Copy each record exactly as it reads, leaving out any pictures it holds.

BEGIN

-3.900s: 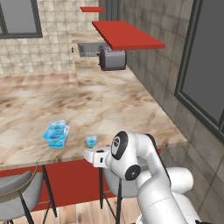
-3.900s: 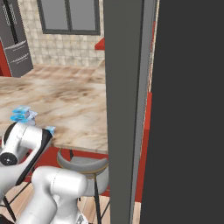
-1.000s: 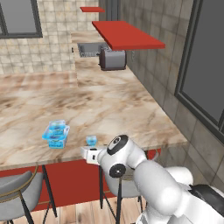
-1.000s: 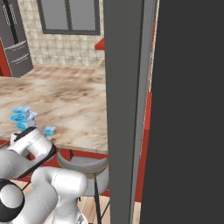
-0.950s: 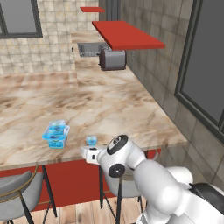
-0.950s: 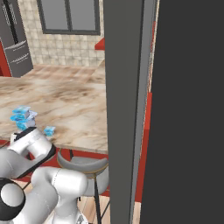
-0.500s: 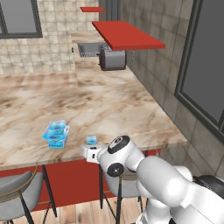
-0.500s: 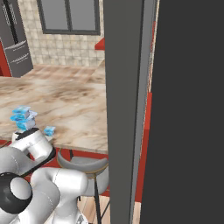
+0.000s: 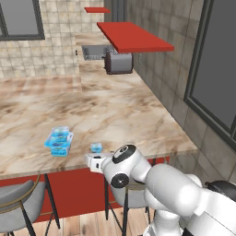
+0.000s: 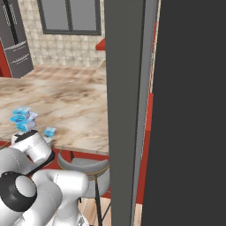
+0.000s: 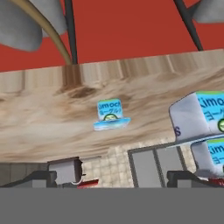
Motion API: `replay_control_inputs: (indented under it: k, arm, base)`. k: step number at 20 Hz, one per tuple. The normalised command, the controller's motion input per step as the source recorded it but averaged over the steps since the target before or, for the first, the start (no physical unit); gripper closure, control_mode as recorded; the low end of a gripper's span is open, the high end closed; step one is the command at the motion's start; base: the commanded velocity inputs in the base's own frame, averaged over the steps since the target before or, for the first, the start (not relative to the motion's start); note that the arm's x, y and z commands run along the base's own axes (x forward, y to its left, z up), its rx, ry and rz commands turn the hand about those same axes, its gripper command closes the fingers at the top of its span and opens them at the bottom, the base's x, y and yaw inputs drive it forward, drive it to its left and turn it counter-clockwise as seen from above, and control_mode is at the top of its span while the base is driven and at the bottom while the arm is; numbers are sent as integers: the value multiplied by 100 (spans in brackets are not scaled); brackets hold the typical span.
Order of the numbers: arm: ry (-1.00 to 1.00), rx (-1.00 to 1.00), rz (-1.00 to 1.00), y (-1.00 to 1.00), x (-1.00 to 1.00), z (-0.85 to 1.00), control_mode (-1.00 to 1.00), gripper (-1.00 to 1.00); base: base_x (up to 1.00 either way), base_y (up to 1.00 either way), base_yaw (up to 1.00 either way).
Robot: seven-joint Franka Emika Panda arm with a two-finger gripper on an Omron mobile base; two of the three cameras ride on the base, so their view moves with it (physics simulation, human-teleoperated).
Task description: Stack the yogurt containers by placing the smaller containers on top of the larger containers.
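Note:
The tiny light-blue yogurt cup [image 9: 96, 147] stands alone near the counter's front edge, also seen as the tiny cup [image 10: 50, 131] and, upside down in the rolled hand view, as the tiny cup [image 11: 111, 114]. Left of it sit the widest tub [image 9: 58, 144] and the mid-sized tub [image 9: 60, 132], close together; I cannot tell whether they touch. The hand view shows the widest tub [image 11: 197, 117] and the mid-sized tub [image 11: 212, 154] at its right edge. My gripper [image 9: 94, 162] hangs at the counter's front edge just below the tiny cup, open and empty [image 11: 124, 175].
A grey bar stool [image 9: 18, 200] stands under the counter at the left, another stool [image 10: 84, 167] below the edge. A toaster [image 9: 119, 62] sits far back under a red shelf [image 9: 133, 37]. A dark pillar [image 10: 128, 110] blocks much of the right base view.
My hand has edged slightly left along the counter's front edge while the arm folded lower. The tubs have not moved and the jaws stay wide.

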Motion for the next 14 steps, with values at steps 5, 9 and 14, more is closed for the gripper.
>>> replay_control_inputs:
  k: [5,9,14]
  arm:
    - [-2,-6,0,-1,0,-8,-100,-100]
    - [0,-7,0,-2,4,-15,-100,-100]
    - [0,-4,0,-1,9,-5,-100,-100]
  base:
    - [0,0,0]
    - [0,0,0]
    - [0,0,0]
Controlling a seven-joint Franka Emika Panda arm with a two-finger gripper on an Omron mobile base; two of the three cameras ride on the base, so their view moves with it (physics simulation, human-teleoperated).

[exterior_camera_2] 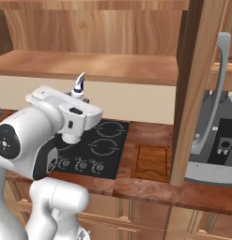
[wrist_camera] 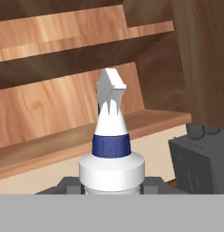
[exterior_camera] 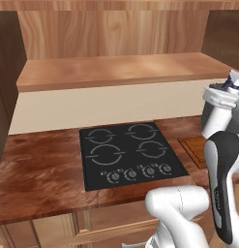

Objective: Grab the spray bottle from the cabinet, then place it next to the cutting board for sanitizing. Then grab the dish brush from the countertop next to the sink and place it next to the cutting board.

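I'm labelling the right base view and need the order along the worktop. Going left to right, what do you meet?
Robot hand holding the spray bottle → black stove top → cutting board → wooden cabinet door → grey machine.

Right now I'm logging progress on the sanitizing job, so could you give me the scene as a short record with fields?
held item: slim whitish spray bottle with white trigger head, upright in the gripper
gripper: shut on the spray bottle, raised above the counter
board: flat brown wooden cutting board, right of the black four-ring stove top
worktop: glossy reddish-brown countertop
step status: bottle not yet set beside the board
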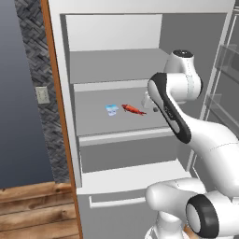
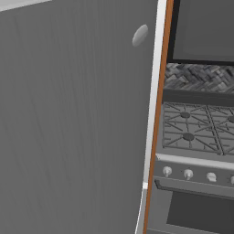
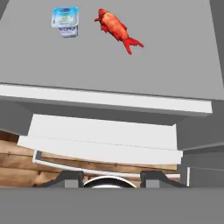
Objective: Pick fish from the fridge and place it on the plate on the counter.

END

_OUTPUT FOR THIS EXERCISE:_
-3.900s: 
-3.900s: 
-1.000s: 
-1.000s: 
-0.950s: 
-0.950s: 
-0.500s: 
-0.500s: 
+0.000s: 
+0.000s: 
+0.000s: 
Motion API: `replay_control_inputs: (indented under it: k, arm, base)`. k: step number at 20 Hz, one per tuple. The normalised command, the controller's motion input per step as the source recorded it but averaged over the steps since the target before or, for the first, the start (no physical unit); gripper closure, control_mode as recorded; the low end of a gripper's span is open, the high end closed; step one is the command at the motion's start; base: the commanded velocity inputs in the base's own frame, averaged over the steps since the target before or, for the first, the start (not relative to the motion's start); note that the arm's x, y and z commands run along the base's own axes (x forward, y to its left, z up), its rx, ry and rz commands turn the hand about those same axes, its gripper command closes the fingers at the top of its span and opens them at the bottom, the base's x, y and yaw inputs drive it forward, drive it to its left and turn it counter-clockwise as seen from above, and control_mode is at the top of its span while the base is driven and at the bottom while the arm is; numbers are sent as integers: the value multiplied by 100 (spans in brackets are not scaled); brackets hold the typical span.
Order of the numbers: arm: ry (-1.00 to 1.00), rx (-1.00 to 1.00), rz (-1.00 to 1.00), y (-1.00 to 1.00), x (-1.00 to 1.00), z (-0.85 to 1.00), control_mode (-1.00 to 1.00), gripper (-1.00 to 1.00); base: base_x (up to 1.00 either way), base_y (up to 1.00 either way), base_yaw (up to 1.00 either way).
Robot: seven-joint Franka Emika Panda arm with a two-finger gripper on an Omron mobile base; two of the three cameras ride on the base, so their view moves with it (physics simulation, human-teleoperated).
Task description: Stack the yogurt containers by placing the smaller containers on top of the larger containers.
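Note:
The tiny light-blue yogurt cup [image 9: 96, 147] stands alone near the counter's front edge, also seen as the tiny cup [image 10: 50, 131] and, upside down in the rolled hand view, as the tiny cup [image 11: 111, 114]. Left of it sit the widest tub [image 9: 58, 144] and the mid-sized tub [image 9: 60, 132], close together; I cannot tell whether they touch. The hand view shows the widest tub [image 11: 197, 117] and the mid-sized tub [image 11: 212, 154] at its right edge. My gripper [image 9: 94, 162] hangs at the counter's front edge just below the tiny cup, open and empty [image 11: 124, 175].
A grey bar stool [image 9: 18, 200] stands under the counter at the left, another stool [image 10: 84, 167] below the edge. A toaster [image 9: 119, 62] sits far back under a red shelf [image 9: 133, 37]. A dark pillar [image 10: 128, 110] blocks much of the right base view.
My hand has edged slightly left along the counter's front edge while the arm folded lower. The tubs have not moved and the jaws stay wide.
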
Motion for the next 14 steps, with values at steps 5, 9 and 14, more is closed for the gripper.
>>> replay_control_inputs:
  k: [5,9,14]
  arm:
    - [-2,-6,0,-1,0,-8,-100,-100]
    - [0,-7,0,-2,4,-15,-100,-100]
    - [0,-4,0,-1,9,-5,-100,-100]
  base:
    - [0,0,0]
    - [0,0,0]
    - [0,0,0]
Controlling a seven-joint Franka Emika Panda arm with a two-finger gripper on an Omron mobile base; two of the three cameras ride on the base, so their view moves with it (physics simulation, human-teleoperated).

[exterior_camera_2] 
[wrist_camera] 
[exterior_camera] 

Objective: Grab the spray bottle from the cabinet, then place it next to the cutting board for sanitizing. Then grab the dish brush from the countertop next to the sink and place it next to the cutting board.

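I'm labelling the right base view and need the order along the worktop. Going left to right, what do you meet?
Robot hand holding the spray bottle → black stove top → cutting board → wooden cabinet door → grey machine.

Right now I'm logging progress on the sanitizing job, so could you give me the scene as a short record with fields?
held item: slim whitish spray bottle with white trigger head, upright in the gripper
gripper: shut on the spray bottle, raised above the counter
board: flat brown wooden cutting board, right of the black four-ring stove top
worktop: glossy reddish-brown countertop
step status: bottle not yet set beside the board
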Objective: Pick fish from the fridge and place it on the plate on the counter.

The answer was written out completely.